As a threshold matter, we will grant Plaintiff's request to amend the caption in this case. Plaintiff initially identified "City of Philadelphia, Department of Fleet Management" as a defendant in this matter. (Doc. No. 1.) The Office of Fleet Management, like all City departments, does not maintain a separate corporate existence. Therefore, the City of Philadelphia is the appropriate party to this action. 53 Pa. Cons. Stat. § 16257; see also Zamichieli v. Stott, Civ. A. No. 96-0254, 1999 U.S. Dist. LEXIS 9705, at *8-9 (E.D. Pa. June 30, 1999) ("[A]ll suits . . . growing out of activities of a department of the City of Philadelphia must be brought in the name of the City of Philadelphia. . . ."). The caption will be amended accordingly.
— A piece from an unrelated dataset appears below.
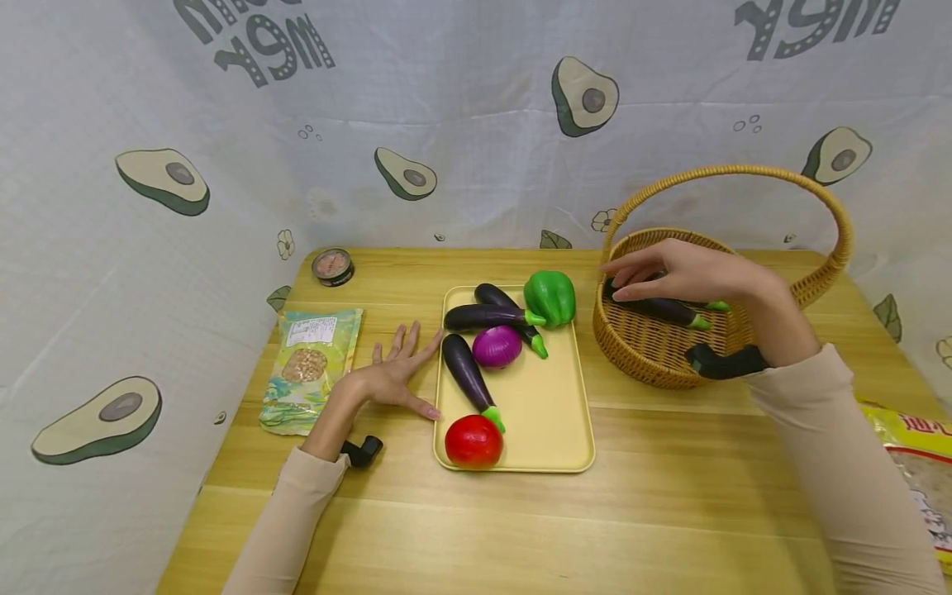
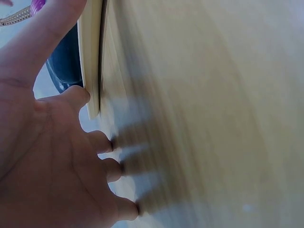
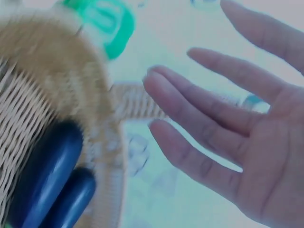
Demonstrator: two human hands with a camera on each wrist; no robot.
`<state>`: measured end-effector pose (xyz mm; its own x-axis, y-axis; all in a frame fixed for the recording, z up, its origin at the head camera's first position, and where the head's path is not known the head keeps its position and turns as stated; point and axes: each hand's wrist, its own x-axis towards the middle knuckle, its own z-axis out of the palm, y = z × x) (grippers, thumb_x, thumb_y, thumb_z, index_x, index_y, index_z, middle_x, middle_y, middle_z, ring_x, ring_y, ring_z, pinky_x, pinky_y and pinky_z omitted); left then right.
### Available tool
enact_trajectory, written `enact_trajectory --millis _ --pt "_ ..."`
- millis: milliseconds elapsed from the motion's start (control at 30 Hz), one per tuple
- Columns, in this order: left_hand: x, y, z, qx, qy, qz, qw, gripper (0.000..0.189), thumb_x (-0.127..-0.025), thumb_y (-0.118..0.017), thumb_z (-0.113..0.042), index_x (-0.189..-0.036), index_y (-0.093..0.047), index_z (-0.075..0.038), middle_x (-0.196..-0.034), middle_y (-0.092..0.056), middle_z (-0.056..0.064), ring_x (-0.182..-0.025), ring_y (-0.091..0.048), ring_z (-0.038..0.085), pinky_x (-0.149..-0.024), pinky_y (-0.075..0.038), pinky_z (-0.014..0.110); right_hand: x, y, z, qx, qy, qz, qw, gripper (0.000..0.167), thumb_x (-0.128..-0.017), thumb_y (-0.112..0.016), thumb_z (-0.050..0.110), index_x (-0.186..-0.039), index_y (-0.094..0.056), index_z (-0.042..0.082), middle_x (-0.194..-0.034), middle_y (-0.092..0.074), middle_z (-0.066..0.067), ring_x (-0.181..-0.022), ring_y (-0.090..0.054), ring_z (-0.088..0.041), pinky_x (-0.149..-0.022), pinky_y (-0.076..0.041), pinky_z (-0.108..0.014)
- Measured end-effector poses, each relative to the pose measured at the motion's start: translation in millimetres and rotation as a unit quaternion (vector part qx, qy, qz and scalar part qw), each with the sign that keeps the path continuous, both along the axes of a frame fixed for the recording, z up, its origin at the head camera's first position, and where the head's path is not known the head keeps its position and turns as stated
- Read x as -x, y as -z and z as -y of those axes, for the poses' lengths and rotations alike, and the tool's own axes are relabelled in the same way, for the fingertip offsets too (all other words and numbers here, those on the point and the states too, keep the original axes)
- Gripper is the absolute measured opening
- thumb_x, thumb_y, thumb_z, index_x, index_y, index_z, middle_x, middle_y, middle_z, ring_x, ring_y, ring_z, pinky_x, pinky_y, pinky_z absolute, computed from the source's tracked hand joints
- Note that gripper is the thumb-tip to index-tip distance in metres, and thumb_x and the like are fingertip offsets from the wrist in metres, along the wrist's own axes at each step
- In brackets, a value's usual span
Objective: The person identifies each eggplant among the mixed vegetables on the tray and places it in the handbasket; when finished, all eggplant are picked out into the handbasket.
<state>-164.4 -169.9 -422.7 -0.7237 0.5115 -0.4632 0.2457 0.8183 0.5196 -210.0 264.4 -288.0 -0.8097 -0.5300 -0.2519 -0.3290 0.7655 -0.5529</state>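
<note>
My left hand [image 1: 388, 376] is spread beside the cream tray [image 1: 546, 405]. Its fingertips rest on the table, with index finger and thumb right at the tray's left rim. On the tray lie three eggplants [image 1: 467, 372], a purple onion [image 1: 497, 347], a green bell pepper [image 1: 550, 297] and a red tomato [image 1: 473, 442]. Over the wicker basket [image 1: 613, 343], my right hand [image 1: 684, 268] hovers with loose fingers and holds nothing. Two dark eggplants [image 3: 47, 171] lie side by side in the basket, partly covered by this hand in the head view.
A tall arched handle [image 1: 725, 171] rises over the basket. At the left lie a bag of beans or nuts [image 1: 307, 372] and a small round can [image 1: 332, 266]. Another food package [image 1: 918, 479] lies at the right edge. A printed avocado cloth [image 1: 491, 124] hangs behind the table.
</note>
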Motion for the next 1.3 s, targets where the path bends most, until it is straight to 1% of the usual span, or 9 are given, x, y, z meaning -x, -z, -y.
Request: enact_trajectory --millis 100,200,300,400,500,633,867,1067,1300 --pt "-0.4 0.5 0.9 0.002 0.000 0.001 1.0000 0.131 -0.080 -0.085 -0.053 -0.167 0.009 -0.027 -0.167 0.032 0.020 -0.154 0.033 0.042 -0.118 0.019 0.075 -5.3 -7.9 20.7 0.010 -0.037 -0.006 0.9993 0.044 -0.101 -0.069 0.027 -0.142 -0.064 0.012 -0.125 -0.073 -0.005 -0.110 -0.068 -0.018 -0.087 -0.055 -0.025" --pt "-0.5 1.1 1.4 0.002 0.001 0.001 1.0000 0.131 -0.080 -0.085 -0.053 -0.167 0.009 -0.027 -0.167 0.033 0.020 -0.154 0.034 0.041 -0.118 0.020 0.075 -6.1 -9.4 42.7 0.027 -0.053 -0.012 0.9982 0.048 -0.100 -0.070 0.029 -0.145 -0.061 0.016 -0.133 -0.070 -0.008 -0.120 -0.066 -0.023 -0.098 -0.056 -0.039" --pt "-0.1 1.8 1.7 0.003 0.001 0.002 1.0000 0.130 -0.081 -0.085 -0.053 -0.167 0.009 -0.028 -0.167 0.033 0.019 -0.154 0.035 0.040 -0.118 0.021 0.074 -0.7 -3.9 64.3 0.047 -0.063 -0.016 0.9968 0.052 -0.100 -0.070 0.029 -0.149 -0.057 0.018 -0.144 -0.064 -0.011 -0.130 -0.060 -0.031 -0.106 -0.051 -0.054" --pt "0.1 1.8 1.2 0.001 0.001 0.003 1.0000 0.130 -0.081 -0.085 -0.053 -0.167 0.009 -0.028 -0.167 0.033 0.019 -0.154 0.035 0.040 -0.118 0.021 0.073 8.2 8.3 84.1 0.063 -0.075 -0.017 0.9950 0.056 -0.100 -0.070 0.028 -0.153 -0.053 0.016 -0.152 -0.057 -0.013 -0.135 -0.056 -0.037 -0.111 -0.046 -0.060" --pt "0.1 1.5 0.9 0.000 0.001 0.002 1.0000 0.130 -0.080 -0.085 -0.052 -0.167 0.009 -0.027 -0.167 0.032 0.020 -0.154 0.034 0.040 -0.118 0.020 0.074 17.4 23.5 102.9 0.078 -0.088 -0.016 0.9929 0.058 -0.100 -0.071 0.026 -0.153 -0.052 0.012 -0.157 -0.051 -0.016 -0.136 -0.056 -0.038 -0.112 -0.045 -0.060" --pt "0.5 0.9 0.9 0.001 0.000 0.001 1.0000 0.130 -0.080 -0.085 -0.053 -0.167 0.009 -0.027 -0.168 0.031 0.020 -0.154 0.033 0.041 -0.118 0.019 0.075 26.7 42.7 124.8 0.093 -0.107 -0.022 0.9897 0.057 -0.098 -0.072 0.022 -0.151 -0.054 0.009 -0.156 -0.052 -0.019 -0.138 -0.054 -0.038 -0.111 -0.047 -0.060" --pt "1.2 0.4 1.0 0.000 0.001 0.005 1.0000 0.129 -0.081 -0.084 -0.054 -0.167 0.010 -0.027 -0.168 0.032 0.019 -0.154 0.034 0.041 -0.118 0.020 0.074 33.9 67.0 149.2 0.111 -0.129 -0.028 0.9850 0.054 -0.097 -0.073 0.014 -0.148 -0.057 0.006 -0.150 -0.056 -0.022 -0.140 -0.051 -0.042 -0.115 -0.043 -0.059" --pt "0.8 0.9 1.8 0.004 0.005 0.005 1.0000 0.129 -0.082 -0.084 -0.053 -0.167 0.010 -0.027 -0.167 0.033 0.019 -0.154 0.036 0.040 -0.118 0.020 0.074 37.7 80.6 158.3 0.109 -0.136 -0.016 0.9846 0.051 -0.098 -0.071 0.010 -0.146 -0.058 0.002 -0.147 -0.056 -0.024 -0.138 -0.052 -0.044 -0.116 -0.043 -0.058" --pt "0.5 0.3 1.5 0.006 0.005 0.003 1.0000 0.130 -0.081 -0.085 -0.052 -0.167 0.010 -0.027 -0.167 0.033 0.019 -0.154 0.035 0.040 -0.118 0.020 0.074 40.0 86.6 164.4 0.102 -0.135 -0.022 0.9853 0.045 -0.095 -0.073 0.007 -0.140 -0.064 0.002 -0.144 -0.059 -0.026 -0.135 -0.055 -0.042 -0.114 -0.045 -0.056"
A. Failure to Attach Right-to-Sue Letter from EEOC

Defendants first argue that Counts I, II, and IV of the Amended Complaint must be dismissed because Plaintiff failed to attach her EEOC right-to-sue letter to the Amended Complaint. However, there is no such requirement. ( Id. at 4-5.) Failure to attach an EEOC right-to-sue letter to a complaint is of no consequence as long as "Plaintiff has sufficiently established that [s]he received notice of h[er] right to sue from the [EEOC]" and commenced her civil action within the prescribed statutory period. Harley v. City of Phila., Civ. A. No. 01-6143, 2003 U.S. Dist. LEXIS 20191, at *6 (E.D. Pa. Nov. 4, 2003).

Plaintiff attached a right-to-sue letter to her original filing. (Doc. No. 1.) Evidently, Plaintiff neglected to attach the letter to the copy of the Amended Complaint served on Defendants on March 22, 2005. However, the letter was also attached to the Response to the instant Motion to Dismiss. (Doc. No. 7 at Ex. 2.) It is apparent that Plaintiff received notice of her right-to-sue. After receiving the EEOC's notice on November 4, 2003, Plaintiff commenced this civil action on January 21, 2004. She was well within the ninety-day limitations period. 42 U.S.C. § 2000e-5(f)(1). Defendant's argument that the complaint must be dismissed for lack of a right-to-sue letter is without merit.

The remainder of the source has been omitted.